WORK TO BE COMPLETED → Would you return the material below exactly, with no line left out?

*** DATA SECTION ***

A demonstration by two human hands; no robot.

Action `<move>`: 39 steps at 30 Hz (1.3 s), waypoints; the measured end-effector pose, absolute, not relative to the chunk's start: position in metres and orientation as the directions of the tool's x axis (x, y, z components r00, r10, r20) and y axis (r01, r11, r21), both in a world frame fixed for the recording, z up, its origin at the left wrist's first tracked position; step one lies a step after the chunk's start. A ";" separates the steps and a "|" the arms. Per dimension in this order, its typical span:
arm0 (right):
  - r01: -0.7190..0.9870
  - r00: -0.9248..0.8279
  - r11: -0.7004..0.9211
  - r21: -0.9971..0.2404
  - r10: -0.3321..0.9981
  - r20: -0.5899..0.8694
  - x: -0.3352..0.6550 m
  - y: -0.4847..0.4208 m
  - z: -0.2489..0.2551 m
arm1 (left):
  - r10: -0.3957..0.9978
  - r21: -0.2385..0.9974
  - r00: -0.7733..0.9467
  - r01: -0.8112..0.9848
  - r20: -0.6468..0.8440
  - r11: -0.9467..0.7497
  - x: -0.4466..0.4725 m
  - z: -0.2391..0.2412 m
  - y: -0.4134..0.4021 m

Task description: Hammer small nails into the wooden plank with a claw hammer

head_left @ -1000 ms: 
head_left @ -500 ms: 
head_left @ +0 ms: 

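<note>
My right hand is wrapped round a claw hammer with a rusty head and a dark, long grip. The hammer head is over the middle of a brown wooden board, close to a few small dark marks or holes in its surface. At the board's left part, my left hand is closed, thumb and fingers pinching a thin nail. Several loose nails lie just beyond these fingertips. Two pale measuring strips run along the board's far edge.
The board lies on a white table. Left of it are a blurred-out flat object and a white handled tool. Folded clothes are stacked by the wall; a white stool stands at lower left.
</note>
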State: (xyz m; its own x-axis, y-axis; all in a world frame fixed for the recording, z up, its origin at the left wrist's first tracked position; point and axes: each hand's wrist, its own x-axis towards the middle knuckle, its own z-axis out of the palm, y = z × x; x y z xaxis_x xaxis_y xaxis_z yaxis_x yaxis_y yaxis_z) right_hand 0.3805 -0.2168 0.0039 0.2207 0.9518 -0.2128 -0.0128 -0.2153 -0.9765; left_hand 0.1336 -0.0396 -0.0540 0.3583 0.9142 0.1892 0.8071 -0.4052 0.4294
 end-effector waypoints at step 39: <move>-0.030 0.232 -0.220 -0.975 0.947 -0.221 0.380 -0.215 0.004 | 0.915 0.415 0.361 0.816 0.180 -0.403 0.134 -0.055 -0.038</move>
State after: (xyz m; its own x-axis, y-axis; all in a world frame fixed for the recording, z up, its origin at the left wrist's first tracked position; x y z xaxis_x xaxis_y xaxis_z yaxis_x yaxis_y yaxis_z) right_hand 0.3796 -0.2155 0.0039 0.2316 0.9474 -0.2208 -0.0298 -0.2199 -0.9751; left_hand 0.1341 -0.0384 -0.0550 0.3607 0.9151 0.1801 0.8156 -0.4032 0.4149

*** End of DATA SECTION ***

FINISHED EXERCISE →
A demonstration by two human hands; no robot.

Action `<move>`: 39 steps at 30 Hz (1.3 s), waypoints; the measured end-effector pose, absolute, not relative to the chunk's start: position in metres and orientation as the directions of the tool's x axis (x, y, z components r00, r10, r20) and y axis (r01, r11, r21), both in a world frame fixed for the recording, z up, its origin at the left wrist's first tracked position; step one lies a step after the chunk's start. A ";" separates the steps and a "|" the arms. Per dimension in this order, its typical span:
arm0 (right):
  - r01: -0.7190..0.9870
  - r00: -0.9248..0.8279
  - r11: -0.7004..0.9211
  - r21: -0.9971..0.2404
  - r10: -0.3321..0.9981
  - r20: -0.5899..0.8694
  - x: -0.3352..0.6550 m
  - y: -0.4847..0.4208 m
  - z: -0.2489..0.2551 m
arm1 (left):
  - r10: -0.3957..0.9978
  - r21: -0.2385..0.9974
  - r00: -0.7733..0.9467
  - r01: -0.8112..0.9848
  - r20: -0.6468..0.8440
  - r11: -0.9467..0.7497
  - x: -0.4466..0.4725 m
  - z: -0.2391..0.2412 m
  - y: -0.4134..0.4021 m

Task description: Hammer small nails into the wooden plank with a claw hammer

head_left @ -1000 ms: 
head_left @ -500 ms: 
head_left @ +0 ms: 

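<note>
My right hand is wrapped round a claw hammer with a rusty head and a dark, long grip. The hammer head is over the middle of a brown wooden board, close to a few small dark marks or holes in its surface. At the board's left part, my left hand is closed, thumb and fingers pinching a thin nail. Several loose nails lie just beyond these fingertips. Two pale measuring strips run along the board's far edge.
The board lies on a white table. Left of it are a blurred-out flat object and a white handled tool. Folded clothes are stacked by the wall; a white stool stands at lower left.
</note>
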State: (xyz m; its own x-axis, y-axis; all in a world frame fixed for the recording, z up, its origin at the left wrist's first tracked position; point and axes: each hand's wrist, its own x-axis towards the middle knuckle, its own z-axis out of the palm, y = z × x; x y z xaxis_x xaxis_y xaxis_z yaxis_x yaxis_y yaxis_z) right_hand 0.3805 -0.2168 0.0039 0.2207 0.9518 -0.2128 -0.0128 -0.2153 -0.9765; left_hand 0.1336 -0.0396 -0.0540 0.3583 0.9142 0.1892 0.8071 -0.4052 0.4294
 end-effector waypoints at step 39: <move>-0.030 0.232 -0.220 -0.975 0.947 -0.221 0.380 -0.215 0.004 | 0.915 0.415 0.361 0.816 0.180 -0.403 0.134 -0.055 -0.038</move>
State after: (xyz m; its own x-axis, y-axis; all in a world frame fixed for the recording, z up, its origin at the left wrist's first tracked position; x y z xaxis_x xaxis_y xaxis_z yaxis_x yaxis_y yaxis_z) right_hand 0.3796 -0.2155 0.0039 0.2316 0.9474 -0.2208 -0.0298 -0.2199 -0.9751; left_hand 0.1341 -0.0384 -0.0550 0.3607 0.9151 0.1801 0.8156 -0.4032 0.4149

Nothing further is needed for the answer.